Despite the substantial increase in share price following the earnings announcement, the stock is still viewed as a bargain. After adjusting for a tax valuation charge related to the Big Beautiful Bill, Meta boasted a net income of $74.7 billion last year, translating to an earnings per share figure of $29.04. This results in a price-to-earnings (P/E) ratio of 25.4, which is lower than both the S&P 500’s P/E of 28.1 and that of its peers in the “Magnificent Seven,” a group of some of the largest tech stocks.

Historically, Meta has traded at a discount relative to its peers, despite its rapid growth. It remains unique among large companies, having consistently expanded at a rate unmatched by its competitors while maintaining lower valuations. Over the past eight years, its average P/E ratio has been around 26, comparable to that of the S&P 500, but its revenue growth has averaged 23%. This disconnect raises questions about the market’s ability to accurately value the company.

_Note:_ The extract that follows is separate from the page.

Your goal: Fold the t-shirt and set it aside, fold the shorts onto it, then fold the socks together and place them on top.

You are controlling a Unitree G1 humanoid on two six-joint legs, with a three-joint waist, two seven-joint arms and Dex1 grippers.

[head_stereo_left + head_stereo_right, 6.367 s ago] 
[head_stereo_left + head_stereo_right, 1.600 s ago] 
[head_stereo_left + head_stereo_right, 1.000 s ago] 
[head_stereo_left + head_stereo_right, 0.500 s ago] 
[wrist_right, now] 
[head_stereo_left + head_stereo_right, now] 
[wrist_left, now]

Similar to Alphabet, Meta’s revenue and profit margins demonstrate impressive growth relative to the broader market, leading to a duopoly in digital advertising. Despite their substantial user engagement and innovative advertising models, both companies have not received valuations that reflect their unique positions within the industry.

Currently, Meta’s stock trades at a market capitalization of $1.8 trillion, with a price range for the day between $713.59 and $732.17. Over the past year, the stock’s price has fluctuated between $479.80 and $796.25, accompanied by significant trading volume averaging 19 million shares daily.

For investors, the low valuation of Meta’s stock may prove advantageous. As Warren Buffett famously noted, lower stock prices can facilitate accumulative buying and allow the company to repurchase shares at favorable levels. Furthermore, Meta’s modest valuation relative to its growth decreases the risk of a steep downturn should the broader market falter. For long-term investors, the current market misunderstanding of Meta’s value could ultimately serve to boost its future gains.